> Exercise requirements: Your copy of the entries below should hold exactly the lines from the one containing "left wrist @" to the one containing "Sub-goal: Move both", inclusive, and no pictures.

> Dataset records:
BEGIN
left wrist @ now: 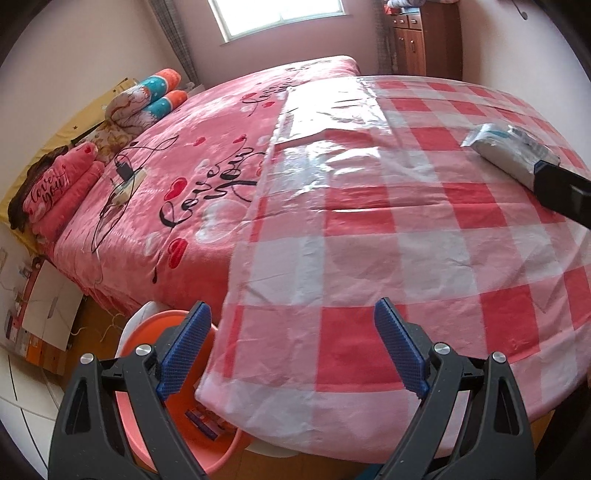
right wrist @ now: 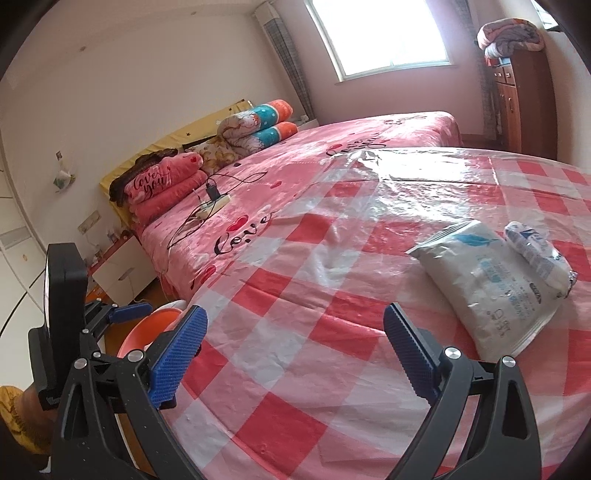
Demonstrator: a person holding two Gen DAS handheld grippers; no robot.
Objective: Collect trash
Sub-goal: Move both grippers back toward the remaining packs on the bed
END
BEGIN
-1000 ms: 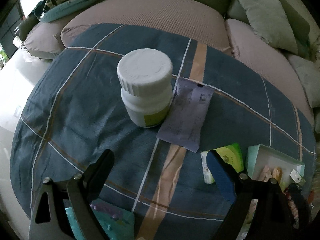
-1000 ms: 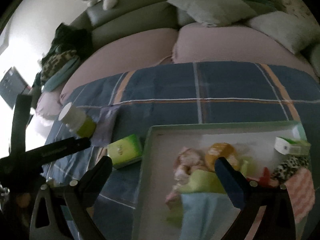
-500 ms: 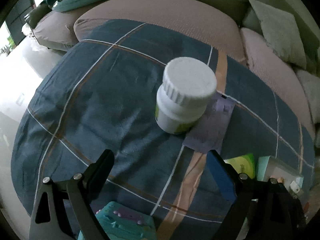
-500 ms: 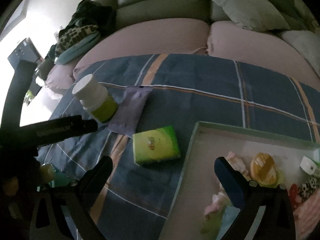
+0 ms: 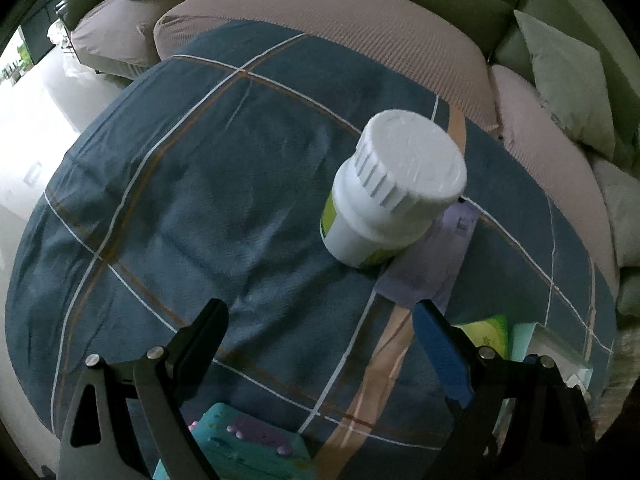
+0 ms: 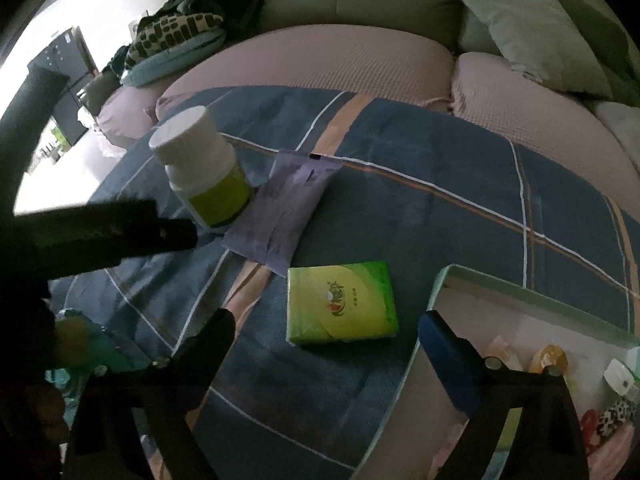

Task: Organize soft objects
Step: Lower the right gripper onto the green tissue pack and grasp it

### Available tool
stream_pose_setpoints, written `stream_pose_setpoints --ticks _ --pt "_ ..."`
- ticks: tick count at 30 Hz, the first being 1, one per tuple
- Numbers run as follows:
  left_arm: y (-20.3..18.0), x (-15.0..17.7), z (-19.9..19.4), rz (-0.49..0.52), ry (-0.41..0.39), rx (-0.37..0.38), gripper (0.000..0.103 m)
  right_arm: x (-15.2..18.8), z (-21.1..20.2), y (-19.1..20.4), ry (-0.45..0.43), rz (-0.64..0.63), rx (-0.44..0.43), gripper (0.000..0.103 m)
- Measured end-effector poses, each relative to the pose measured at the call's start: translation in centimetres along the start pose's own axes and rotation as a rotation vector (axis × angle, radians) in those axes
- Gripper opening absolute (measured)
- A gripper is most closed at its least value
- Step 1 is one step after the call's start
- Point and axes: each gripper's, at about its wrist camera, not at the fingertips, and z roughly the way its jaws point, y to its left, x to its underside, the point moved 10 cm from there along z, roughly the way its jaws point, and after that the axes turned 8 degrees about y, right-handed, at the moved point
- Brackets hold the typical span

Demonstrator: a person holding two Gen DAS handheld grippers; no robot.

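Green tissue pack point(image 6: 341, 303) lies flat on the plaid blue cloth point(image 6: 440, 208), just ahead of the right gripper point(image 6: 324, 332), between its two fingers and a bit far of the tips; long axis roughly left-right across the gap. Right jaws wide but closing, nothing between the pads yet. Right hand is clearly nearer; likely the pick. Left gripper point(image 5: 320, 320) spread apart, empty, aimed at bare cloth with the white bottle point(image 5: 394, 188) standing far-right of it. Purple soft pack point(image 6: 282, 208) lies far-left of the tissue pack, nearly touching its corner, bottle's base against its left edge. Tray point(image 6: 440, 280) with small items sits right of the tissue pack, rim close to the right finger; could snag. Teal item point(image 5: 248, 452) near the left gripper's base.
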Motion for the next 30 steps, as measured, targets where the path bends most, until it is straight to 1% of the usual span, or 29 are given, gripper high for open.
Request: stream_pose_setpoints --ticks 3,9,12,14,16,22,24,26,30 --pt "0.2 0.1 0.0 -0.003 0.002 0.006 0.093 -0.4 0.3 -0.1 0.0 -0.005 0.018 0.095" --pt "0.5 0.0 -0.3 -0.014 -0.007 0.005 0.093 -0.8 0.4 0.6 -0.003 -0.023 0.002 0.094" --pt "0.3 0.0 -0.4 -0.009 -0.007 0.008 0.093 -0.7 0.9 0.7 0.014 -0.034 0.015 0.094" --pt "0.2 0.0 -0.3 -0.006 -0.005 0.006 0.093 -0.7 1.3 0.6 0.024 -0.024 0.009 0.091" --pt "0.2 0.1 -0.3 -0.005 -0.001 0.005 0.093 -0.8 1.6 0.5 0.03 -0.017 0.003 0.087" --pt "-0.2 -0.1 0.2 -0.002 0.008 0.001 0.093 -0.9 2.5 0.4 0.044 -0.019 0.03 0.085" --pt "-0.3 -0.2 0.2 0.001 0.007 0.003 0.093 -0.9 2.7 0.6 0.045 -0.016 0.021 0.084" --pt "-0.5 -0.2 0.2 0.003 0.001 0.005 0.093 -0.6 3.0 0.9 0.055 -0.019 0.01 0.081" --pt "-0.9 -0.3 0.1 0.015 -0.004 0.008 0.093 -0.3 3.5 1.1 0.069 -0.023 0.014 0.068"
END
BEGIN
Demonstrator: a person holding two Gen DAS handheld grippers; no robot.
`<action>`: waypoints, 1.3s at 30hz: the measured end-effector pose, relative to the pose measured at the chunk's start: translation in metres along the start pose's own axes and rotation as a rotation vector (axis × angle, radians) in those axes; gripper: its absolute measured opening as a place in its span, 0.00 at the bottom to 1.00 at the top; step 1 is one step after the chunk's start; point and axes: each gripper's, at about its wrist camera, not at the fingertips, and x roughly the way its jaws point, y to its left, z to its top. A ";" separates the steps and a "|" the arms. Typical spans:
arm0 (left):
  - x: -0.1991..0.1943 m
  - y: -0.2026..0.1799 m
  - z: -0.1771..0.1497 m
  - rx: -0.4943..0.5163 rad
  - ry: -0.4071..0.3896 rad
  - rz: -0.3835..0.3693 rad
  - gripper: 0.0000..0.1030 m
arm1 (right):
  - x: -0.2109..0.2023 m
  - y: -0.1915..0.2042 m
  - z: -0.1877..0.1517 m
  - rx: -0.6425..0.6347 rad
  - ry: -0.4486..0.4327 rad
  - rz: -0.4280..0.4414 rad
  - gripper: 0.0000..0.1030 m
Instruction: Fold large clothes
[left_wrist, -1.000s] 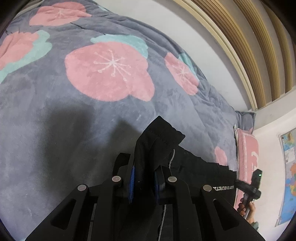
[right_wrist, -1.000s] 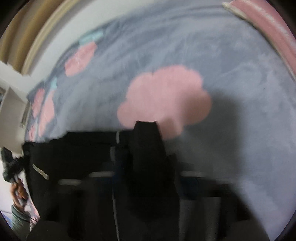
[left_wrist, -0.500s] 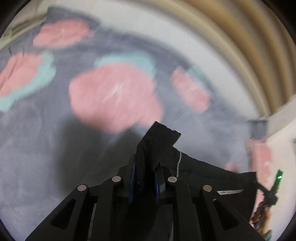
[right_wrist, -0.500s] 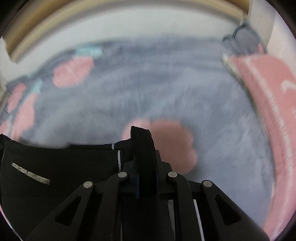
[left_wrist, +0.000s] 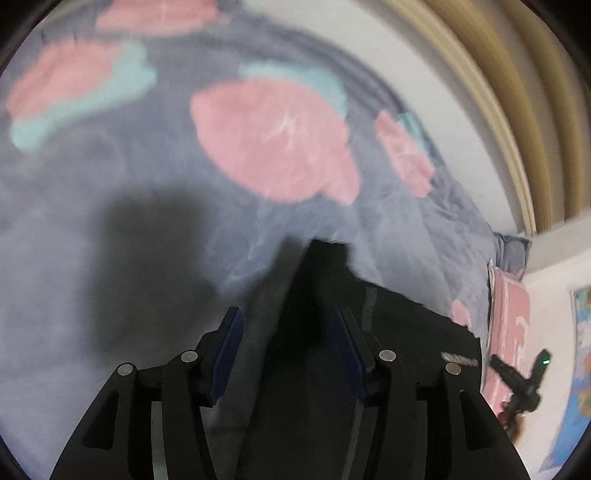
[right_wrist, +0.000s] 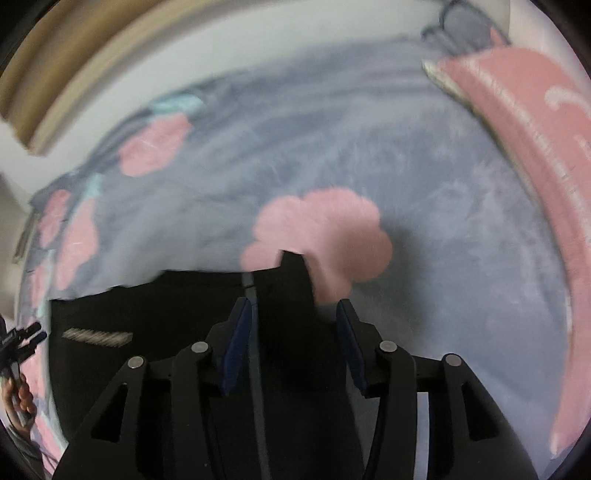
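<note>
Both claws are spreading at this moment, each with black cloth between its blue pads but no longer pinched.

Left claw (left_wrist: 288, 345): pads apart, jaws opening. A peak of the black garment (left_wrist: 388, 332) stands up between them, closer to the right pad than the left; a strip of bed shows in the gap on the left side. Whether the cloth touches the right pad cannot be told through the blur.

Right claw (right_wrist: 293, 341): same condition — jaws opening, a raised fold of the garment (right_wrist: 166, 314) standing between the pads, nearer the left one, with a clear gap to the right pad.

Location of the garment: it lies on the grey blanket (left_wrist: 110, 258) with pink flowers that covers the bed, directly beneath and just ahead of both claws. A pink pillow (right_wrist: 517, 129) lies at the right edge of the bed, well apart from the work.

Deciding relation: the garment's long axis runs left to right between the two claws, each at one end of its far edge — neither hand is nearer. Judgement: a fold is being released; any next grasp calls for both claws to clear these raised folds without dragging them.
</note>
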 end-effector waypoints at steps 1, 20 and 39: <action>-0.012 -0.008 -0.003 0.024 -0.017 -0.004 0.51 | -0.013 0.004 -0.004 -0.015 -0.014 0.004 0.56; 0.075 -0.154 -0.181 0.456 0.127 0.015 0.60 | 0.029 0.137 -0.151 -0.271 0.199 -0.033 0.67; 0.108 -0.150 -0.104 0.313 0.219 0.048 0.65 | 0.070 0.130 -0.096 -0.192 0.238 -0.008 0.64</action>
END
> Exercise response:
left wrist @ now: 
right wrist @ now: 
Demonstrator: a person holding two Gen DAS handheld grippers; no robot.
Objective: Collect trash
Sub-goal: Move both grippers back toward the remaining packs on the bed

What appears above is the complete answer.